La grève générale, associée à des manifestations, a contraint à l’abandon du projet de loi omnibus. Il s’agit d’une première victoire significative contre le gouvernement, mais qui doit être consolidée dans le cadre d’un plan de bataille global visant à vaincre Milei. Un tel mouvement doit être contrôlé démocratiquement par la base et non géré d’en haut par les partis péronistes et la bureaucratie syndicale. De cette manière, de nombreux partisans de Milei issus de la classe ouvrière pourront être libérés de son influence et leur colère pourra être canalisée dans une lutte qui s’attaquera réellement à l’élite capitaliste.

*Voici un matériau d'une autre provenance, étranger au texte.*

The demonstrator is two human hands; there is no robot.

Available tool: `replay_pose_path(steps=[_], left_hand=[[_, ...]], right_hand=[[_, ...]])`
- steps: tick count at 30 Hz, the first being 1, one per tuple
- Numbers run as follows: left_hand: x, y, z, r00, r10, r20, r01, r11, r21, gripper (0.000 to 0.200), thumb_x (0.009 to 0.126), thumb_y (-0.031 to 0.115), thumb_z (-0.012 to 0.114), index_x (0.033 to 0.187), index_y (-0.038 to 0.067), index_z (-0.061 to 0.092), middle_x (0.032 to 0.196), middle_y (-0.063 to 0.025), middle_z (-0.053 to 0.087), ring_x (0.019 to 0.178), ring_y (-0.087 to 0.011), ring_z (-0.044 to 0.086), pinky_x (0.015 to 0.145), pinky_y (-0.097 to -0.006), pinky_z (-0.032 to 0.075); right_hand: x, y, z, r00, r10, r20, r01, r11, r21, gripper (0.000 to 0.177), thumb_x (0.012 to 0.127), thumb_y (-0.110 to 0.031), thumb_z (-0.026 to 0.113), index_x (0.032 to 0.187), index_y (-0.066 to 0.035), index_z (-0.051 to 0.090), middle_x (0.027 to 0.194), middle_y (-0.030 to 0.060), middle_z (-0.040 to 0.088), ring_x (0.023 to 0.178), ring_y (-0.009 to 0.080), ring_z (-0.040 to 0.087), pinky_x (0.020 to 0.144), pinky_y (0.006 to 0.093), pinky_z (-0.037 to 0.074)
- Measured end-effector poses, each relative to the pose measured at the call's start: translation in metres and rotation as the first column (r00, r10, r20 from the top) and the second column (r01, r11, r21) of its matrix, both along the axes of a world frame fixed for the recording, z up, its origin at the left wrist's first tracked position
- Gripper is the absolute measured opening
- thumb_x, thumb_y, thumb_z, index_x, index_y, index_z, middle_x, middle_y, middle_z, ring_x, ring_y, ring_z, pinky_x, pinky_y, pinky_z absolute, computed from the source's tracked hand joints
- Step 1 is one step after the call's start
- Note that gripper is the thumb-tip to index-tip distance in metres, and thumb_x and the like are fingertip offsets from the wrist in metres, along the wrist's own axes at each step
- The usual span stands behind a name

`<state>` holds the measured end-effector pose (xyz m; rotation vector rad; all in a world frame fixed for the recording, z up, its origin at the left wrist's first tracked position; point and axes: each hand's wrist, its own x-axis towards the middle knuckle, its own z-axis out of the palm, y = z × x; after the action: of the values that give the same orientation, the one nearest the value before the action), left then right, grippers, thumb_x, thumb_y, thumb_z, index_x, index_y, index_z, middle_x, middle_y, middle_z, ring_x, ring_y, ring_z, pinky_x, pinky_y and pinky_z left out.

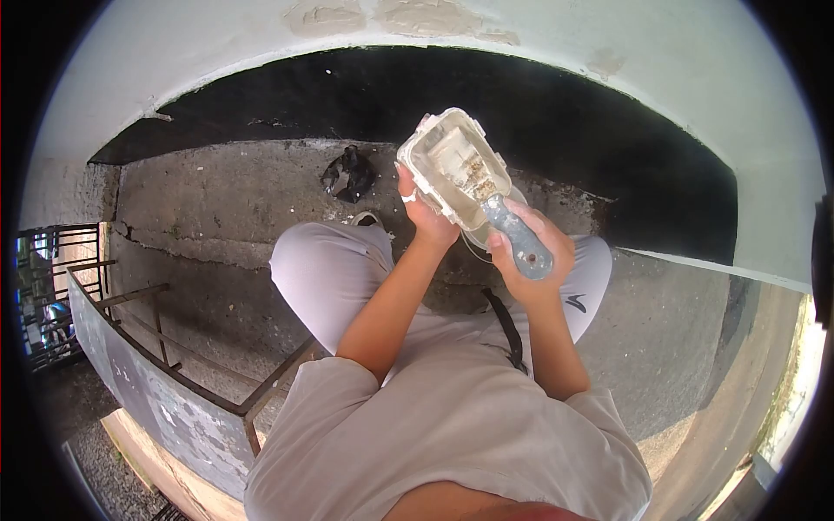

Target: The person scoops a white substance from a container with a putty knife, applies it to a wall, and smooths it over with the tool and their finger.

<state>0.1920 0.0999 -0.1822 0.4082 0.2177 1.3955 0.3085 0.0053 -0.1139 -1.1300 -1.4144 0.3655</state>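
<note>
My left hand (pixel 428 215) is closed around the near left side of a small rectangular plastic tub (pixel 423 184), smeared with pale filler. White paste marks the fingers. In my right hand (pixel 549 241) is the grey handle of a putty knife (pixel 519 239). Its blade reaches down into the tub, crusted with filler and brown residue near the handle. Pale filler lies around the blade inside the tub. Behind and below the tub, part of a pale round rim shows, perhaps a bucket, mostly hidden by the tub and my right hand.
Ahead stands a pale wall (pixel 556 39) with rough filler patches (pixel 426 16) and a black lower band (pixel 287 95). A black plastic bag (pixel 349 174) lies on the concrete floor (pixel 208 191). To the left is a metal-framed panel (pixel 174 395) with peeling paint.
</note>
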Motion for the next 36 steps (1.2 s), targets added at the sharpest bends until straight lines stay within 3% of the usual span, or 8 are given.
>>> replay_pose_path(steps=[4, 10, 12, 19, 24, 30, 34, 36], left_hand=[[-0.002, 0.009, -0.010, 0.998, 0.030, -0.056, -0.031, 0.999, -0.009, 0.079, 0.098, 0.065, 0.044, 0.157, 0.012, 0.032, 0.152, -0.0133, 0.046, 0.137, -0.0316, 0.049, 0.112, -0.0492, 0.043], [0.004, 0.012, -0.007, 0.988, 0.052, -0.144, -0.043, 0.997, 0.060, 0.085, 0.095, 0.067, 0.052, 0.156, 0.011, 0.031, 0.150, -0.0139, 0.047, 0.135, -0.0307, 0.050, 0.111, -0.0481, 0.045], [0.002, 0.014, -0.013, 0.962, 0.087, -0.260, -0.053, 0.989, 0.137, 0.080, 0.096, 0.065, 0.053, 0.156, 0.017, 0.033, 0.150, -0.0115, 0.047, 0.135, -0.0308, 0.051, 0.111, -0.0501, 0.046], [0.003, 0.017, -0.027, 0.963, 0.092, -0.254, -0.070, 0.993, 0.096, 0.083, 0.094, 0.068, 0.054, 0.156, 0.016, 0.032, 0.150, -0.0111, 0.046, 0.135, -0.0285, 0.051, 0.112, -0.0465, 0.046], [0.001, 0.014, -0.015, 0.901, 0.140, -0.411, -0.137, 0.990, 0.036, 0.081, 0.096, 0.071, 0.049, 0.154, 0.016, 0.035, 0.150, -0.0107, 0.047, 0.135, -0.0297, 0.050, 0.113, -0.0470, 0.044], [-0.001, 0.008, -0.009, 0.963, 0.076, -0.259, -0.105, 0.990, -0.096, 0.078, 0.098, 0.071, 0.042, 0.153, 0.016, 0.038, 0.152, -0.0098, 0.047, 0.139, -0.0294, 0.048, 0.114, -0.0473, 0.042], [-0.007, 0.005, -0.002, 0.989, 0.118, -0.095, -0.123, 0.991, -0.056, 0.073, 0.099, 0.068, 0.042, 0.152, 0.018, 0.041, 0.152, -0.0092, 0.048, 0.137, -0.0314, 0.050, 0.113, -0.0510, 0.044], [-0.008, 0.006, -0.001, 0.983, 0.172, -0.058, -0.175, 0.984, -0.044, 0.075, 0.096, 0.071, 0.044, 0.151, 0.020, 0.041, 0.149, -0.0116, 0.049, 0.132, -0.0344, 0.055, 0.107, -0.0559, 0.049]], right_hand=[[-0.003, -0.009, 0.011, 0.959, 0.106, 0.263, -0.117, 0.993, 0.027, 0.057, 0.072, 0.001, 0.081, 0.127, -0.001, 0.066, 0.084, 0.0132, 0.065, 0.070, 0.0268, 0.065, 0.068, 0.0358, 0.056], [0.008, -0.008, 0.050, 0.819, 0.238, 0.521, -0.200, 0.971, -0.130, 0.051, 0.074, -0.001, 0.080, 0.123, 0.002, 0.067, 0.087, 0.0127, 0.063, 0.074, 0.0289, 0.063, 0.066, 0.0379, 0.054], [0.011, -0.005, 0.061, 0.775, 0.273, 0.570, -0.232, 0.962, -0.144, 0.050, 0.075, -0.004, 0.080, 0.122, 0.001, 0.067, 0.087, 0.0120, 0.061, 0.074, 0.0287, 0.062, 0.065, 0.0383, 0.053], [0.018, -0.005, 0.078, 0.740, 0.352, 0.573, -0.310, 0.935, -0.173, 0.048, 0.074, -0.004, 0.079, 0.121, 0.001, 0.067, 0.085, 0.0112, 0.061, 0.070, 0.0272, 0.062, 0.060, 0.0370, 0.052], [0.039, -0.007, 0.076, 0.856, 0.290, 0.428, -0.268, 0.957, -0.113, 0.044, 0.070, -0.001, 0.076, 0.113, 0.001, 0.072, 0.081, 0.0139, 0.066, 0.063, 0.0256, 0.062, 0.058, 0.0317, 0.050], [0.060, -0.014, 0.051, 0.996, 0.071, -0.047, -0.079, 0.975, -0.206, 0.033, 0.083, -0.006, 0.076, 0.112, 0.008, 0.069, 0.088, 0.0169, 0.074, 0.072, 0.0201, 0.070, 0.067, 0.0308, 0.057], [0.039, -0.022, 0.050, 0.869, -0.178, -0.462, -0.040, 0.905, -0.424, 0.034, 0.086, -0.010, 0.081, 0.112, 0.008, 0.068, 0.087, 0.0175, 0.073, 0.071, 0.0173, 0.072, 0.068, 0.0295, 0.058], [0.025, -0.030, 0.045, 0.843, -0.204, -0.497, -0.041, 0.898, -0.438, 0.032, 0.084, -0.007, 0.083, 0.110, 0.008, 0.069, 0.085, 0.0174, 0.072, 0.071, 0.0171, 0.072, 0.065, 0.0277, 0.057]])
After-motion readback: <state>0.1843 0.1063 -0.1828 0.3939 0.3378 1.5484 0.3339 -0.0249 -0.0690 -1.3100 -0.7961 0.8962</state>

La gauche trotskiste organisée au sein du Front de Gauche des Travailleurs – Unité (FIT-U) doit fournir une direction active – il ne suffit pas d’avoir des députés ou de participer à la lutte. La crise du péronisme et l’intensification de la lutte des classes offrent l’opportunité de construire un outil politique de gauche qui aille au-delà de la simple unité électorale et qui serve à offrir une alternative politique à la crise avec un programme socialiste. Cet outil doit se battre pour inclure non seulement les militants de gauche, mais aussi les milliers de personnes qui sont actives dans la lutte, mais en dehors des rangs de la gauche organisée.

Une occasion majeure de mener à bien cette tâche se présente ces semaines-ci. Suite à la défaite du projet de loi omnibus, l’attaque contre le droit à l’avortement s’est intensifiée. La Journée internationale de lutte pour les droits des femmes du 8 mars sera donc une journée de lutte cruciale pour résister à l’offensive de Milei.

Les assemblées féministes qui se tiennent pour préparer le 8M sont très nombreuses et impliquent même la participation de certains syndicats. Mais il est nécessaire que les confédérations syndicales appellent à une grève générale le 8M pour donner une continuité à la lutte contre les mesures d’austérité du gouvernement. Alternative Socialiste Internationale – Argentine est active dans ce mouvement, soutenant que la Journée internationale de lutte pour les droits des femmes de cette année doit pleinement embrasser ses traditions socialistes et ouvrières dans le cadre du combat contre Milei et le système capitaliste qui l’a engendré.